Get rid of it as above, but still want to convert everything to lowercase. In this case, below the
while read w1 w2 p; do
line, just add these lines:
w1=${w1,,}
w2=${w2,,}
That's the bash way to lowercase a string.
Caveats. The script will break if:
The number given in setup.txt file starts with a 0 and contains an 8 or a 9. This is because bash will consider it's an octal number, where 8's and 9's are not valid. There are workarounds for this.
The text in input.txt doesn't follow proper typographical practices: a punctuation mark is always followed by a space. E.g., if the input file contains
The quick,brown,dog jumps over the lazy fox
then after the sed treatment the text will look like
The quickbrowndog jumps over the lazy fox
and the words quick, brown and dog won't be treated properly. You can replace the sed substitution s/[,:!?]//g with s/[,:!?]/ /g to convert these symbols with a space. It's up to you, but in that case, abbreviations as, e.g., e.g. and i.e. might not be considered properly… it now really depends what you need to do.
Different character encodings are used… I don't really know how robust you need the script to be, and what languages and encodings you'll consider.
(Add stuff here :).)
About efficiency. I'd say the algorithm is rather efficient. bash is probably not the best suited language for that, but it's a lot of fun, and not that difficult after all if we look at it (less than 20 lines of relevant code, and even less than that!). If you only have 50 files with 50000 words, it's ok, you will not notice too much difference between bash and perl/python/awk/C/you-name-it: bash performs decently quickly for files of this type. Now if you have 100000 files each containing millions of words, well, a different approach should be taken and a different language should be used (but I don't know which one).
If:
it can get complex for the sake of efficiency
the text file can be large
the setup file can have many rows
then I would do it the following way:
As preparation I would create:
A hash map with the index of the word as key and the word as the value (named -say- WORDS). So WORDS[1] would be the first word, WORDS[2] the second, and so on.
A hashmap with the words as keys and the list of indexes as values (named -say- INDEXES). So if WORDS[2] and WORDS[5] is "dog" and none other, than INDEXES["dog"] would yield the numers 2 and 5. The value can be a dynamic indexed array or a linked list. Linked list is better if there are words that occur many times.

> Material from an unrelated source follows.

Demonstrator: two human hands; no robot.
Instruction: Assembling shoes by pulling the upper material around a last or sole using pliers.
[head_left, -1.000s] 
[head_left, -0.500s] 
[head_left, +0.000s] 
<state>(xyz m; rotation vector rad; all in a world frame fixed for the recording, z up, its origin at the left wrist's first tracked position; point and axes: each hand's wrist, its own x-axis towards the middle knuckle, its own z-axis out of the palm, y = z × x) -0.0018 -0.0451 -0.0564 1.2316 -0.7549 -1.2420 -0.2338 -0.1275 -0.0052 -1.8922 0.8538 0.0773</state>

You can read the text file, and populate both structures at the same time.
Processing:
For each row of the setup file I would get the indexes in INDEXES[firstword] and check if WORDS[index + wordsinbetween + 1] equals with secondword. If it does, that's a hit.
Notes:
Preparation: You only read the text file once. For each word in the text file, you're doing fast operations thats' performance is not really effected by the amount of words already processed.
Processing: You only read the setup file once. For each row you're here too doing operations that are only effected by the number of occurences of firstword in the text file.